- ACTIVITY
Output the data below exactly, images excluded.

- DATA SHOWN
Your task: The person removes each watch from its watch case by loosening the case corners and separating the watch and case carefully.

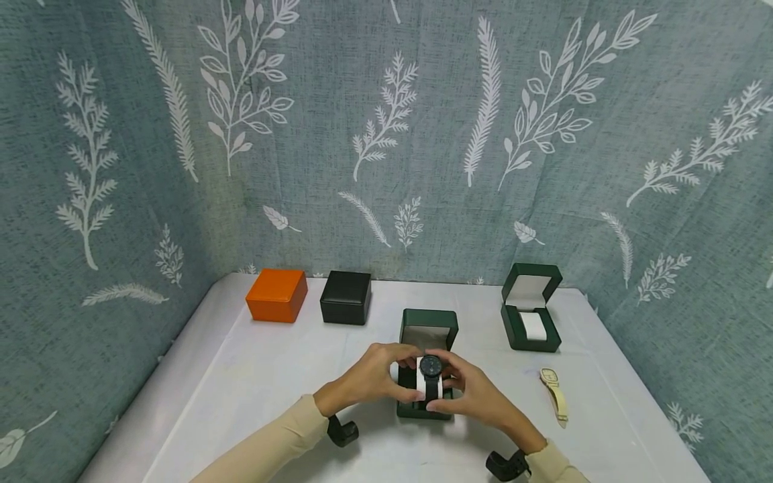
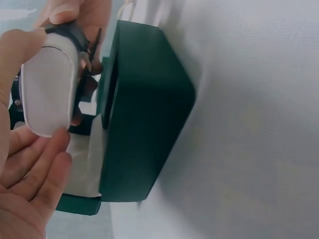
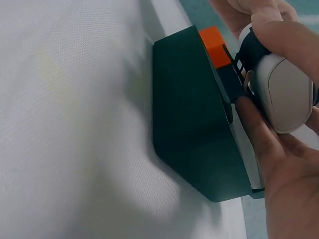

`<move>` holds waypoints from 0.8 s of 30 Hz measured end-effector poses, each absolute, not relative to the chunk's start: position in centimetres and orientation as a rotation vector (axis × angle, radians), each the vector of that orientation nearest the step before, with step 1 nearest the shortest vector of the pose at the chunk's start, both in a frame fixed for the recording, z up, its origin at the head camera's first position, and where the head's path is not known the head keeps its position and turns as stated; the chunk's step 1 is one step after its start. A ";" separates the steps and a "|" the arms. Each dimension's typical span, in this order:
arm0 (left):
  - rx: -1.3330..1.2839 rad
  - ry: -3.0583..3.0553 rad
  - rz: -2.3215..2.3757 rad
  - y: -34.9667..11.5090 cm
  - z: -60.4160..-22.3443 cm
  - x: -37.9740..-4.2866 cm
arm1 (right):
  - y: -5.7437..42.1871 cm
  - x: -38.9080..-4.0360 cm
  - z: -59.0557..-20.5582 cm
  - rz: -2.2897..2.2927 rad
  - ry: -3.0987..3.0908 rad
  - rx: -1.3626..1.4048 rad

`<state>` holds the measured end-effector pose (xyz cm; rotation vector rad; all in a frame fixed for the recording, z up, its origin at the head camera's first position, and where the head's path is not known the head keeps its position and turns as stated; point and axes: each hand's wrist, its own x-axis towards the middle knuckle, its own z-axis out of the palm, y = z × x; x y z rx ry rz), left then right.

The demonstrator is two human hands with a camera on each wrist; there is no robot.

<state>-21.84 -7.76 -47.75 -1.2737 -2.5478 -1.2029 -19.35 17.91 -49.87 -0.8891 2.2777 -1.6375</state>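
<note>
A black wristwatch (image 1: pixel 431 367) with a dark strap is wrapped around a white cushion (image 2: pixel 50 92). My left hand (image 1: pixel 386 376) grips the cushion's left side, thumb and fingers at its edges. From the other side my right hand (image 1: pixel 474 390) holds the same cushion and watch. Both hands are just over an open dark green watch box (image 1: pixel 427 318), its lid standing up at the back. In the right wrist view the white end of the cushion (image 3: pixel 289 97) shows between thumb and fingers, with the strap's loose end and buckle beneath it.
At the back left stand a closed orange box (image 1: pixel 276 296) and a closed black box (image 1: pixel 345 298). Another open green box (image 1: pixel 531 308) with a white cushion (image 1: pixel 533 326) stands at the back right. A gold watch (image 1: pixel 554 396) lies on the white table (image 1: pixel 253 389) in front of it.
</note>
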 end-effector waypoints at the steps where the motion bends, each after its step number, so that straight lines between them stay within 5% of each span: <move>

- ANSWER TO THE PROBLEM
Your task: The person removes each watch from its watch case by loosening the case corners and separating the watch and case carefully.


`<move>` holds waypoints from 0.8 s of 30 Hz measured end-effector poses, each absolute, not relative to the chunk's start: position in centimetres and orientation as a rotation vector (axis × angle, radians), each the vector of that orientation nearest the step before, with step 1 nearest the shortest vector of the pose at the chunk's start, both in a frame fixed for the recording, z up, its origin at the head camera's first position, and where the head's path is not known the head keeps its position and turns as stated; the chunk's step 1 is one step after its start. A ";" separates the steps and a "|" the arms. Each dimension's typical span, in this order:
arm0 (left):
  - rx: -1.3330..1.2839 rad
  - ry: -3.0583..3.0553 rad
  - rz: -2.3215..2.3757 rad
  - y: -34.9667..11.5090 cm
  - z: -60.4160..-22.3443 cm
  - x: -37.9740..-4.2866 cm
arm1 (right):
  - y: -5.7437..42.1871 cm
  - x: -38.9080..-4.0360 cm
  - z: -59.0557..-20.5582 cm
  - rz: -2.2897..2.2927 rad
  - ry: -3.0987..3.0908 rad
  - rx: -1.3626..1.4048 rad

`<state>` holds the measured end-effector pose (xyz cm; rotation vector rad; all in a frame fixed for the recording, z up, its origin at the head camera's first position, and where the head's path is not known the head keeps its position and turns as stated; point and axes: each hand's wrist, its own x-axis towards the middle knuckle, its own z-axis out of the palm, y = z × x; x y z rx ry rz), left then right.

The demonstrator is two human hands with a camera on each wrist; there is no robot.

<state>-21.84 -7.76 -47.75 -1.2737 -2.5478 -1.2029 -19.35 17.91 -49.87 -0.8891 2.2777 -1.6375</state>
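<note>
A black wristwatch (image 1: pixel 431 367) with a dark strap is wrapped around a white cushion (image 2: pixel 50 92). My left hand (image 1: pixel 386 376) grips the cushion's left side, thumb and fingers at its edges. From the other side my right hand (image 1: pixel 474 390) holds the same cushion and watch. Both hands are just over an open dark green watch box (image 1: pixel 427 318), its lid standing up at the back. In the right wrist view the white end of the cushion (image 3: pixel 289 97) shows between thumb and fingers, with the strap's loose end and buckle beneath it.
At the back left stand a closed orange box (image 1: pixel 276 296) and a closed black box (image 1: pixel 345 298). Another open green box (image 1: pixel 531 308) with a white cushion (image 1: pixel 533 326) stands at the back right. A gold watch (image 1: pixel 554 396) lies on the white table (image 1: pixel 253 389) in front of it.
</note>
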 end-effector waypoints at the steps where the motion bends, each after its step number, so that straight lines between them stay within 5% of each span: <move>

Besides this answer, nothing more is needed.